## Assigned task
Restate the listing below with no word altered.

____ Supplied data

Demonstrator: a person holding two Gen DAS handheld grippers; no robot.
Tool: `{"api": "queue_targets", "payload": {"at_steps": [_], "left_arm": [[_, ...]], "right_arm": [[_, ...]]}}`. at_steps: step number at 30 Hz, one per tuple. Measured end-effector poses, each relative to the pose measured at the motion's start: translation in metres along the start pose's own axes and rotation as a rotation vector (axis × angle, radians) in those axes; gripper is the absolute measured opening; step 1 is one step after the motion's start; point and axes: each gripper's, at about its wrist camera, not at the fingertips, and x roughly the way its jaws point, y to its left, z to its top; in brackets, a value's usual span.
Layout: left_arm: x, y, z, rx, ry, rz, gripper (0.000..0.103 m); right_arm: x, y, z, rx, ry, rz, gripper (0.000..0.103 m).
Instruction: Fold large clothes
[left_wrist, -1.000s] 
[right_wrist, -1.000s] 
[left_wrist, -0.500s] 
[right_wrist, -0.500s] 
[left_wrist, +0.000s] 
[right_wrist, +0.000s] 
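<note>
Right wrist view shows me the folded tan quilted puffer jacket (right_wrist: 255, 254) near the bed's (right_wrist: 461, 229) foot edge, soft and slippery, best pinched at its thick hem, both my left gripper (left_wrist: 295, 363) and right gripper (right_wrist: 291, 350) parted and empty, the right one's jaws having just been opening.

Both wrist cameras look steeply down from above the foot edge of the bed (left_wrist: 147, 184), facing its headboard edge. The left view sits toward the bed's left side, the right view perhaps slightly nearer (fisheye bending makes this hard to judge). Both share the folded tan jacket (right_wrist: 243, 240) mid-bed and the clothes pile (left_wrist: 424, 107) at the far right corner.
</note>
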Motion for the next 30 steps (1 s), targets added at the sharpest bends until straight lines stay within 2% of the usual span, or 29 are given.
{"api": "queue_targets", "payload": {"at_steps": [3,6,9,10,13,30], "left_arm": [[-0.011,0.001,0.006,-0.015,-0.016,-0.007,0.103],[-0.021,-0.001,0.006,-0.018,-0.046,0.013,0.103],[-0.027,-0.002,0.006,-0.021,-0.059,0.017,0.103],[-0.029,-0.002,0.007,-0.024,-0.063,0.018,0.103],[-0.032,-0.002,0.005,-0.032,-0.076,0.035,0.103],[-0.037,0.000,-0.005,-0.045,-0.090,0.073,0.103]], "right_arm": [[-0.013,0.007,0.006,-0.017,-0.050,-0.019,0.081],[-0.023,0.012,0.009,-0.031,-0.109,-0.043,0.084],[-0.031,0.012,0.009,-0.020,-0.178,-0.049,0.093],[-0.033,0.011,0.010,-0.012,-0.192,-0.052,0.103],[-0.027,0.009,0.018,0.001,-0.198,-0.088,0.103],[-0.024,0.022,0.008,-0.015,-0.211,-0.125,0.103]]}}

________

## Task answer
Demonstrator: a person holding two Gen DAS handheld grippers; no robot.
Tool: `{"api": "queue_targets", "payload": {"at_steps": [_], "left_arm": [[_, ...]], "right_arm": [[_, ...]]}}`. at_steps: step number at 30 Hz, one per tuple. Measured end-effector poses, each relative to the pose measured at the motion's start: translation in metres along the start pose's own axes and rotation as a rotation vector (axis × angle, radians) in those axes; gripper is the absolute measured opening; step 1 is one step after the motion's start; point and axes: each gripper's, at about its wrist camera, not at the fingertips, and x roughly the way its jaws point, y to its left, z to its top; in brackets, a value's usual span.
Layout: left_arm: x, y, z, rx, ry, rz, gripper (0.000..0.103 m); right_arm: x, y, z, rx, ry, rz, gripper (0.000..0.103 m).
Instruction: Fold large clothes
[left_wrist, -1.000s] 
[right_wrist, -1.000s] 
[left_wrist, -0.500s] 
[right_wrist, -0.500s] 
[left_wrist, +0.000s] 
[right_wrist, +0.000s] 
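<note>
Right wrist view shows me the folded tan quilted puffer jacket (right_wrist: 255, 254) near the bed's (right_wrist: 461, 229) foot edge, soft and slippery, best pinched at its thick hem, both my left gripper (left_wrist: 295, 363) and right gripper (right_wrist: 291, 350) parted and empty, the right one's jaws having just been opening.

Both wrist cameras look steeply down from above the foot edge of the bed (left_wrist: 147, 184), facing its headboard edge. The left view sits toward the bed's left side, the right view perhaps slightly nearer (fisheye bending makes this hard to judge). Both share the folded tan jacket (right_wrist: 243, 240) mid-bed and the clothes pile (left_wrist: 424, 107) at the far right corner.
</note>
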Motion for the next 30 steps (1 s), targets added at the sharpest bends until straight lines stay within 2% of the usual span, or 29 are given.
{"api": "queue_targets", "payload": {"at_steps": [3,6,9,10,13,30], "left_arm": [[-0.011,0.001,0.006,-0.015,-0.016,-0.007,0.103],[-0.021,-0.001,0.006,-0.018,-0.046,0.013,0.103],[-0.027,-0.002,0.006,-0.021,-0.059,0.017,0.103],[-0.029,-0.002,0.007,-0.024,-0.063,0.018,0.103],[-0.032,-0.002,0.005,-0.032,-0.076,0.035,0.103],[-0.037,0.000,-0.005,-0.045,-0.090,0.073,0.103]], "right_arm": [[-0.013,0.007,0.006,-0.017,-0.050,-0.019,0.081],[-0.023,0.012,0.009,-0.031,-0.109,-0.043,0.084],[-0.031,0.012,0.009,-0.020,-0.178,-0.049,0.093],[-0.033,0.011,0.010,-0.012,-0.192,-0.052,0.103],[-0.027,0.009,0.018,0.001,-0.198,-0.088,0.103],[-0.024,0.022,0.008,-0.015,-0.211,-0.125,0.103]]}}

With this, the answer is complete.